Whitman has also tried to rally employees and outsiders around innovation. The company has already started to stem market share losses in PCs through a new line of tablets and elegant laptops with detachable screens. The services business, having been retooled, will grow again, and HP will make printing more attractive through a host of Web-based features on its products, according to Whitman.

HP may return to the smartphone business as well. “Ultimately, we have to do that,” Whitman says. “But we have to figure out how to do it without losing a boatload of money.”

She allows that HP can’t make any major acquisitions just now, while insisting that outsiders have overstated the limitations imposed by the company’s cash crunch. “To my predecessors’ credit, they assembled a very powerful set of assets,” Whitman says, ticking off a half-dozen acquisitions. It’s these storage, security, networking, and data analysis companies that HP will use to spice up its data center product lines, which now—at long last—also include a broad suite of cloud computing options. HP has started upgrading its own technology systems around cloud services from Salesforce.com (CRM) and Workday (WDAY) in a bid to save costs and modernize.
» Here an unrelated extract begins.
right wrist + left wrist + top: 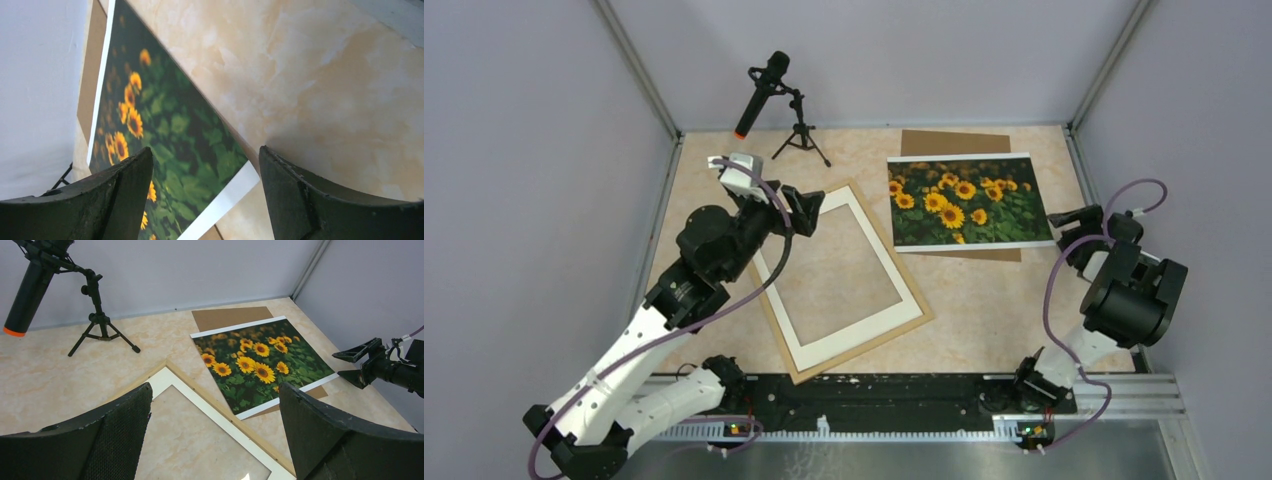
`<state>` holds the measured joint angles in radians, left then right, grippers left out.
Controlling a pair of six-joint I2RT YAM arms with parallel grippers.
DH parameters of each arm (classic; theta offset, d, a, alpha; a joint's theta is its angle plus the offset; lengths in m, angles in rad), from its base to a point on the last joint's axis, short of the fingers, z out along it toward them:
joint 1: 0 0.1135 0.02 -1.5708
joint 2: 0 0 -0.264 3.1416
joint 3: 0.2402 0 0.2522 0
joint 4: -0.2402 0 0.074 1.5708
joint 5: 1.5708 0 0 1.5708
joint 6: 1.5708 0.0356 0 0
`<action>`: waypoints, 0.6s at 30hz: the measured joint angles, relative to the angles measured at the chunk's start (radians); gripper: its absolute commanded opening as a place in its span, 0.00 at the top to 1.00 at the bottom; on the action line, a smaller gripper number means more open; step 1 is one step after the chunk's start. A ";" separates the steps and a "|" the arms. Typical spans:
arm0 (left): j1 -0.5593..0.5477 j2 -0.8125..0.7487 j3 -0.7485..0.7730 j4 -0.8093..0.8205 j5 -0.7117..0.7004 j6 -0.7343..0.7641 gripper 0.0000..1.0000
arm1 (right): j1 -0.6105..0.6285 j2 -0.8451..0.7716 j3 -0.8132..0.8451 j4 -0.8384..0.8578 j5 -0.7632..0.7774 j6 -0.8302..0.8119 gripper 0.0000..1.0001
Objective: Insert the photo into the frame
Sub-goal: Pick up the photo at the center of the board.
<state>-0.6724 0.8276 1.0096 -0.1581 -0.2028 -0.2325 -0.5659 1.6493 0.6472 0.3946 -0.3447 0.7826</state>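
Observation:
The photo (969,200) of sunflowers lies flat at the back right, on top of a brown backing board (954,142). The light wood frame (864,345) lies tilted at mid-table with a white mat (876,245) inside it. My left gripper (809,210) hovers open over the frame's far corner. In the left wrist view the frame rail (230,416) and the photo (260,365) show between its fingers. My right gripper (1069,230) stands open just off the photo's near right corner. That corner of the photo (165,130) shows between its fingers, and nothing is held.
A black microphone on a small tripod (769,95) stands at the back left. Grey walls close the table on three sides. The backing board (230,317) sticks out behind the photo. Bare marbled tabletop (984,300) lies between the frame and the right arm.

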 measured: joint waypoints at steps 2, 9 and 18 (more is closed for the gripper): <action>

Perhaps the most difficult task may be dealing with the talent drain HP has suffered since 2010. Though unwanted exits have slowed under Whitman, at least 120 executives have departed in the last two years, many to rivals. HP has lost its former CTO, head of printers, research chief, head of corporate hardware, head of corporate sales, and chief investment officer. General Motors (GM) recruited away dozens of people from HP’s internal technology team.

On Jan. 4, the investment research division of UBS (UBS)issued a note that many people in the Valley had feared was coming. It led with a discussion of HP’s management, and how it needs to think about breaking up the company. What UBS said it “preferred” would be an “enterprise and PC/printer split” in which HP’s data center business became one company and its PC and printer businesses another. This note added to gossip that was already bubbling in the Valley about rivals and private equity firms sizing up for parts. Several high-ranking executives at Silicon Valley firms confirm that they’ve been analyzing HP’s bits and pieces.

Whitman says HP will remain stronger if kept whole. She portrays HP as the only company that can sell corporations technology stretching from the device through to the data center. The goal in the coming years will be to stitch all these products together through cloud software and convince customers that HP offers the best mix of good-looking, secure, smart computing systems. It’s a winning pitch. Execution, of course, is another matter. “We’ll see how it turns out,” Whitman says. “My view is that it will be one of the great comeback stories in American business.”